§ Problem description:
In your copy, each record should read exactly as it does below, and no pictures should be present.

↓

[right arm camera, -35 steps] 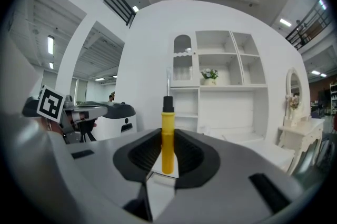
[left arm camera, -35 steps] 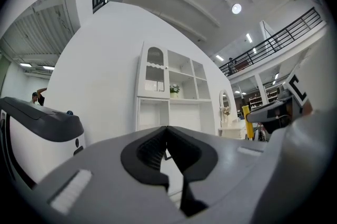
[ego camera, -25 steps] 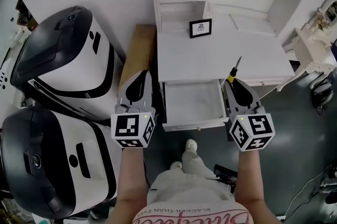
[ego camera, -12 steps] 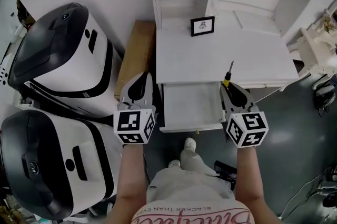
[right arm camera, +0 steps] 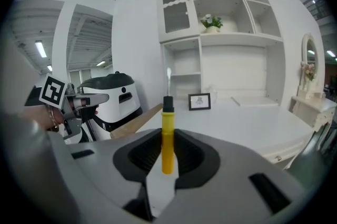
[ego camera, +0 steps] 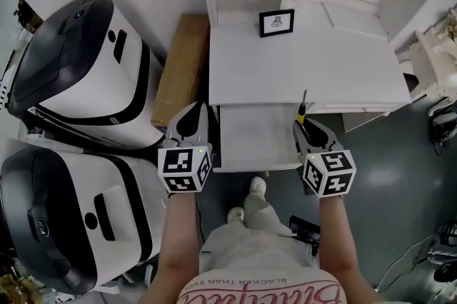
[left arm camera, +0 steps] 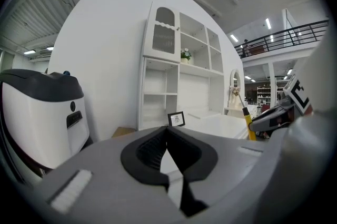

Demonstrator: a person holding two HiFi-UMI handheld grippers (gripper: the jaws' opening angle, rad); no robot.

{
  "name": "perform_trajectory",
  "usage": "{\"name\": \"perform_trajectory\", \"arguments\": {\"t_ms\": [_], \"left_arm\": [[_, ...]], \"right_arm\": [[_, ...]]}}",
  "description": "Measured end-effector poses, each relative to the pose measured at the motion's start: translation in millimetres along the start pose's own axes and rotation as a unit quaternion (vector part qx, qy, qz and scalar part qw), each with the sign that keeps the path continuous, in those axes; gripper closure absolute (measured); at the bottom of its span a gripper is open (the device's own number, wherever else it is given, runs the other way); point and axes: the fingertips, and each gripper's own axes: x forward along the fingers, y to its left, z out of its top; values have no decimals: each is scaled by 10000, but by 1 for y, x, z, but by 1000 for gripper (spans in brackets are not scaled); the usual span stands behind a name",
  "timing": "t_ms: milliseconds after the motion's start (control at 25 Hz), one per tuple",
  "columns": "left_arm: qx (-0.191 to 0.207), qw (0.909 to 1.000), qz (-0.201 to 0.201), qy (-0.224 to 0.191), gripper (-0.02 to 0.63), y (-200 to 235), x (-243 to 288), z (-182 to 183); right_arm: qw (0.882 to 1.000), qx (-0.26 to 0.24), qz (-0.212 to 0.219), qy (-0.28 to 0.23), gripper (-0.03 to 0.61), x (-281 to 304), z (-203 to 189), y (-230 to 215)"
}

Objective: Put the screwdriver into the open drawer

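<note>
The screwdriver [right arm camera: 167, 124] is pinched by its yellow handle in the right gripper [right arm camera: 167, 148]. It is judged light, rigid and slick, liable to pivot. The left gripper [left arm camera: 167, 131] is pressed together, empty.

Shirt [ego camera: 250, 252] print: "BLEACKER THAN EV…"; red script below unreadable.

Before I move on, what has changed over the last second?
Both grippers have sunk toward the open drawer: the right gripper, jaws clamped on the screwdriver, and the left gripper, jaws together and empty. Nothing was taken hold of or let go. The screwdriver's tip still points over the desk edge, not into the drawer. The drawer, desk and picture frame stayed put.
</note>
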Motion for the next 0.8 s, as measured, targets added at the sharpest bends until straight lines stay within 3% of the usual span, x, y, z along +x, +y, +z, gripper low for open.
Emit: {"name": "perform_trajectory", "arguments": {"t_ms": [400,800], "left_arm": [[-184,9987,24,483,604,-2,9,-45],[-362,9954,28,882,604,-5,21,-79]], "right_arm": [[9971,204,289,675,500,22,-53,7],[9870,401,512,1473,500,44,-98,6]]}}
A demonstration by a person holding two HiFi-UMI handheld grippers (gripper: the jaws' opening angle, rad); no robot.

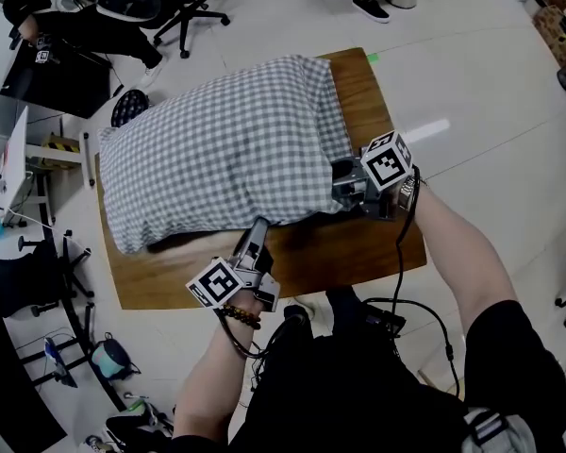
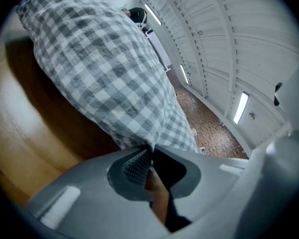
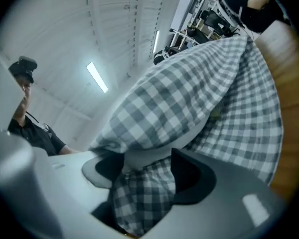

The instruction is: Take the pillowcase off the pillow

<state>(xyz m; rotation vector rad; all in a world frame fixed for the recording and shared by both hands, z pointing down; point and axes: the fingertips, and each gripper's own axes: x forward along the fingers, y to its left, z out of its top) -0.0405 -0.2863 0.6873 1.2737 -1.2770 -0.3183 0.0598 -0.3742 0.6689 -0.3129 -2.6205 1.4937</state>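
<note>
Bright, even light from ceiling strips (image 3: 97, 77); fisheye bending and dark corners in both gripper views.

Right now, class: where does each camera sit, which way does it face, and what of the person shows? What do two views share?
Head view: on the head, facing steeply down at pillowcase and table; forearms, left tool, right tool.
Left gripper view: on the left tool, along jaws shut on pillowcase.
Right gripper view: on the right tool, jaws on bunched pillowcase.
All share the pillowcase.
</note>
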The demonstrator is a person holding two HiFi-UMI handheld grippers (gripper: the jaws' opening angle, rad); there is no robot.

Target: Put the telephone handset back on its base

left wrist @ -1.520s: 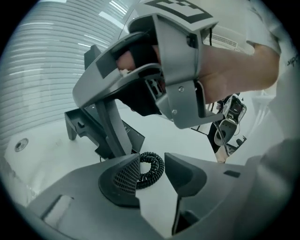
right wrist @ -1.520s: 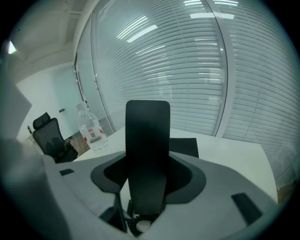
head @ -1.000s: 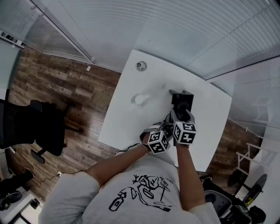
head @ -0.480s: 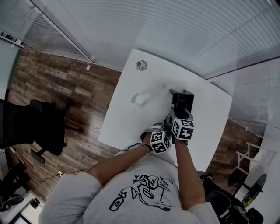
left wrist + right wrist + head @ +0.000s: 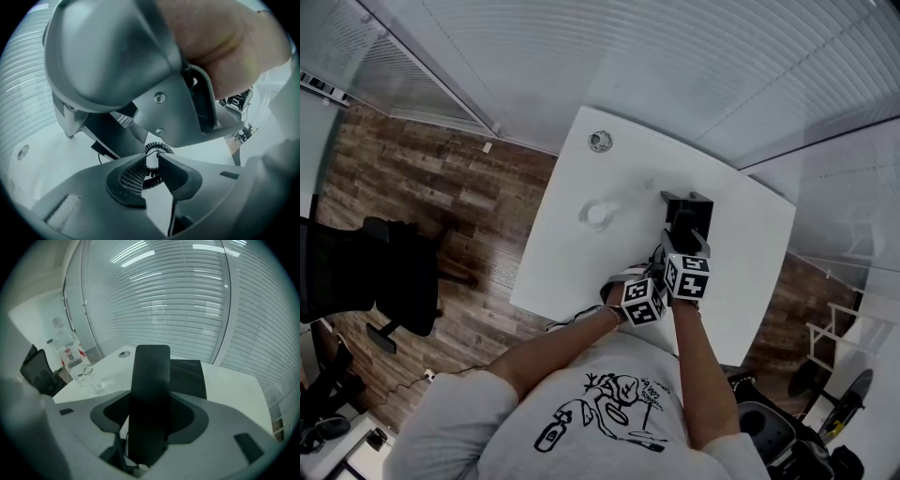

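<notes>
The black handset [image 5: 151, 371] stands upright between the pads of my right gripper [image 5: 150, 404], which is shut on it. The black base [image 5: 187, 371] lies on the white table just beyond it. In the head view the right gripper [image 5: 686, 248] holds the handset [image 5: 686, 230] close in front of the base [image 5: 687, 208]. My left gripper [image 5: 652, 281] sits beside it on the left. Its jaws are closing on the coiled cord [image 5: 151, 169], and the loops fill the narrow gap at the left gripper [image 5: 152, 157]. The right gripper's body looms right above.
A clear water bottle [image 5: 72, 359] stands on the table [image 5: 750, 244] left of the base, also in the head view as the bottle [image 5: 598, 213]. A round cable grommet [image 5: 600, 142] sits at the far corner. A black office chair [image 5: 384, 272] stands on the wooden floor.
My right gripper, holding the handset, has edged slightly left and toward the base. The left gripper has hardly shifted beside it.
</notes>
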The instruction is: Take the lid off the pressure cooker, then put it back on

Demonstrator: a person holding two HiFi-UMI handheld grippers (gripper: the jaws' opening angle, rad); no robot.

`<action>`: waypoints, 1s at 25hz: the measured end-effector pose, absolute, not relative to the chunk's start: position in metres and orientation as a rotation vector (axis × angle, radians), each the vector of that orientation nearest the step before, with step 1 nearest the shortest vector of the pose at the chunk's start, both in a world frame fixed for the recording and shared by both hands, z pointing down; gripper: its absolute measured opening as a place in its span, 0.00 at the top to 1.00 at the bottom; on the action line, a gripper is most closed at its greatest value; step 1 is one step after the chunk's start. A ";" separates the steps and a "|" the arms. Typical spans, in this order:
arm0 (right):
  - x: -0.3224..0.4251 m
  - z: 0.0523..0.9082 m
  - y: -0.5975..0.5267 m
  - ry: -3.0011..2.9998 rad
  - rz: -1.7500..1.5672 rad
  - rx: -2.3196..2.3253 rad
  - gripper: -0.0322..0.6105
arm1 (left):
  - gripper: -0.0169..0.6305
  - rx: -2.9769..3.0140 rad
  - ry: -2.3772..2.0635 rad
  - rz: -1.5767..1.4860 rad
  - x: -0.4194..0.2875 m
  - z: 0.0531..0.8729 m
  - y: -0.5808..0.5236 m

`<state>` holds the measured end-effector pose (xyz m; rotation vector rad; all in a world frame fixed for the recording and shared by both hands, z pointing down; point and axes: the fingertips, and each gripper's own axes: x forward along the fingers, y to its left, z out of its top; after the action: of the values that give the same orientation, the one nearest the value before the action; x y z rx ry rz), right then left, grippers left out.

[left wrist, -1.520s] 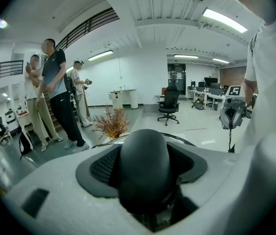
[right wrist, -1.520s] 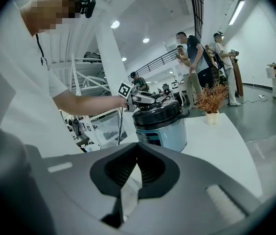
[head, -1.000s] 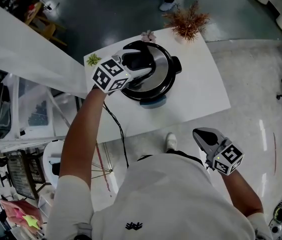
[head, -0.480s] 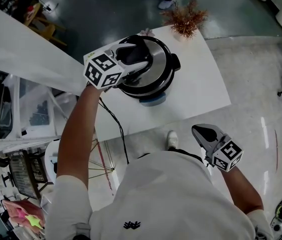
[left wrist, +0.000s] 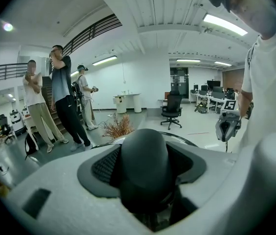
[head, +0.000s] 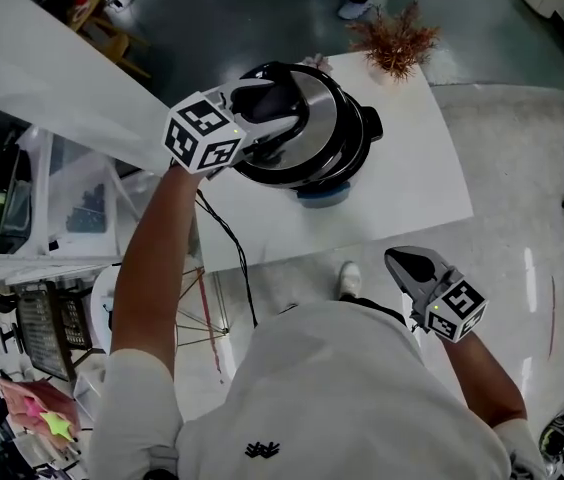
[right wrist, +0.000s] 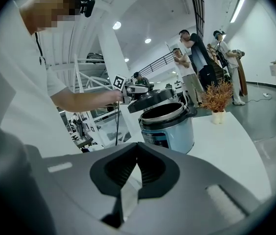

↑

§ Completed exercise:
[right arm camera, -35 steps] 
[left arm camera, -35 steps] 
[ego camera, -25 steps] 
[ego camera, -12 steps] 
[right arm camera, +0 steps] 
[ego camera, +0 steps] 
[left arm camera, +0 steps] 

Demonstrator: a person holding two HiFi-UMI handheld grippers (gripper: the jaws' opening angle, rad); no robot.

{
  "name": "perform_trajectory",
  "usage": "{\"name\": \"perform_trajectory\", \"arguments\": {\"t_ms\": [_], \"left_arm\": [[_, ...]], \"right_arm\": [[_, ...]]}}",
  "description": "Measured end-effector poses, each relative to the pose measured at the motion's start: translation in millimetres along the start pose's own axes and rotation as a unit quaternion (vector part qx, qy, qz and scalar part qw), each with the sign that keeps the path continuous, in those axes; gripper closure absolute (measured); at the bottom of its span a gripper is open (the device's own number, wherever else it is given, runs the other way); point and axes: the fingertips, and each gripper's own axes: x forward along the fingers, y to its left, z out of its top; values have no decimals: each is scaled by 10000, but by 1 for y, x, z, but by 1000 for gripper (spans in brackets are not scaled); the usual span stands behind a name",
  "timing": "t_ms: milliseconds after the motion's start (control at 25 Hz), one per tuple",
  "columns": "left_arm: qx (-0.191 to 0.207), qw (0.909 to 1.000), qz (-0.201 to 0.201), qy (-0.224 to 0.191), gripper (-0.02 to 0.63), y (-200 to 235), x (-243 to 288), z (-182 to 183); right_arm: qw (0.882 to 1.000), qx (-0.26 to 0.24), qz (-0.212 to 0.219), qy (-0.28 to 0.23), gripper (-0.03 to 0.61), x (-281 to 304), z (-203 to 189), y (-230 to 215)"
}

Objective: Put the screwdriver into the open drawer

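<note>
The screwdriver [right arm camera: 167, 124] is pinched by its yellow handle in the right gripper [right arm camera: 167, 148]. It is judged light, rigid and slick, liable to pivot. The left gripper [left arm camera: 167, 131] is pressed together, empty.

Shirt [ego camera: 250, 252] print: "BLEACKER THAN EV…"; red script below unreadable.

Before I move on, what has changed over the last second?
Both grippers have sunk toward the open drawer: the right gripper, jaws clamped on the screwdriver, and the left gripper, jaws together and empty. Nothing was taken hold of or let go. The screwdriver's tip still points over the desk edge, not into the drawer. The drawer, desk and picture frame stayed put.
</note>
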Motion for the next 0.8 s, as measured, targets added at the sharpest bends until straight lines stay within 3% of the usual span, x, y, z along +x, +y, +z, gripper low for open.
Emit: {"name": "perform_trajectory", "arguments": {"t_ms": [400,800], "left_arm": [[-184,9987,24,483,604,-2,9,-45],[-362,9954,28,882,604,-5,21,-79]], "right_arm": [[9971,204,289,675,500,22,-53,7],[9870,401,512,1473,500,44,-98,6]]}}
A demonstration by a person holding two HiFi-UMI handheld grippers (gripper: the jaws' opening angle, rad); no robot.


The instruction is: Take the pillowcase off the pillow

<state>(xyz m; rotation vector rad; all in a world frame fixed for the recording and shared by both hands, z pointing down; point and axes: the fingertips, and each gripper's own axes: x forward along the fingers, y to its left, z out of its top) -0.0405 -0.2863 0.6873 1.2737 -1.2770 -0.3183 0.0598 -0.3742 0.6689 -0.3129 -2.6205 1.4937</state>
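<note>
Bright, even light from ceiling strips (image 3: 97, 77); fisheye bending and dark corners in both gripper views.

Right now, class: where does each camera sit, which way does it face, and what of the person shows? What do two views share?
Head view: on the head, facing steeply down at pillowcase and table; forearms, left tool, right tool.
Left gripper view: on the left tool, along jaws shut on pillowcase.
Right gripper view: on the right tool, jaws on bunched pillowcase.
All share the pillowcase.
</note>
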The demonstrator is a person holding two HiFi-UMI handheld grippers (gripper: the jaws' opening angle, rad); there is no robot.

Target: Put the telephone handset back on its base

left wrist @ -1.520s: 
right wrist @ -1.520s: 
head @ -1.000s: 
head @ -0.480s: 
left wrist + right wrist + head @ +0.000s: 

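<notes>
The black handset [image 5: 151, 371] stands upright between the pads of my right gripper [image 5: 150, 404], which is shut on it. The black base [image 5: 187, 371] lies on the white table just beyond it. In the head view the right gripper [image 5: 686, 248] holds the handset [image 5: 686, 230] close in front of the base [image 5: 687, 208]. My left gripper [image 5: 652, 281] sits beside it on the left. Its jaws are closing on the coiled cord [image 5: 151, 169], and the loops fill the narrow gap at the left gripper [image 5: 152, 157]. The right gripper's body looms right above.
A clear water bottle [image 5: 72, 359] stands on the table [image 5: 750, 244] left of the base, also in the head view as the bottle [image 5: 598, 213]. A round cable grommet [image 5: 600, 142] sits at the far corner. A black office chair [image 5: 384, 272] stands on the wooden floor.
My right gripper, holding the handset, has edged slightly left and toward the base. The left gripper has hardly shifted beside it.
</notes>
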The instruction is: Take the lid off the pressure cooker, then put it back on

Demonstrator: a person holding two HiFi-UMI handheld grippers (gripper: the jaws' opening angle, rad); no robot.

`<action>`: waypoints, 1s at 25hz: the measured end-effector pose, absolute, not relative to the chunk's start: position in metres and orientation as a rotation vector (axis × angle, radians), each the vector of that orientation nearest the step before, with step 1 nearest the shortest vector of the pose at the chunk's start, both in a world frame fixed for the recording and shared by both hands, z pointing down; gripper: its absolute measured opening as a place in its span, 0.00 at the top to 1.00 at the bottom; on the action line, a gripper is most closed at its greatest value; step 1 is one step after the chunk's start. A ";" separates the steps and a "|" the arms. Typical spans, in this order:
arm0 (right):
  - x: -0.3224..0.4251 m
  - z: 0.0523..0.9082 m
  - y: -0.5975..0.5267 m
  - ry: -3.0011..2.9998 rad
  - rz: -1.7500..1.5672 rad
  - rx: -2.3196..2.3253 rad
  - gripper: -0.0322..0.6105
arm1 (left):
  - gripper: -0.0169..0.6305
  - rx: -2.9769..3.0140 rad
  - ry: -2.3772..2.0635 rad
  - rz: -1.5767..1.4860 rad
  - x: -0.4194..0.2875 m
  - z: 0.0531..0.8729 m
  - y: -0.5808..0.5236 m

`<state>` holds the measured end-effector pose (xyz m; rotation vector rad; all in a world frame fixed for the recording and shared by both hands, z pointing down; point and axes: the fingertips, and each gripper's own axes: x forward along the fingers, y to its left, z out of its top; after the action: of the values that give the same orientation, the one nearest the value before the action; x y z rx ry rz), right then left, grippers left out.

[left wrist, -1.520s] 
[right wrist, -1.520s] 
[head, -1.000s] 
[head, -0.480s] 
[left wrist, +0.000s] 
[head, +0.000s] 
[right wrist, +0.000s] 

Work on this exercise is now complete.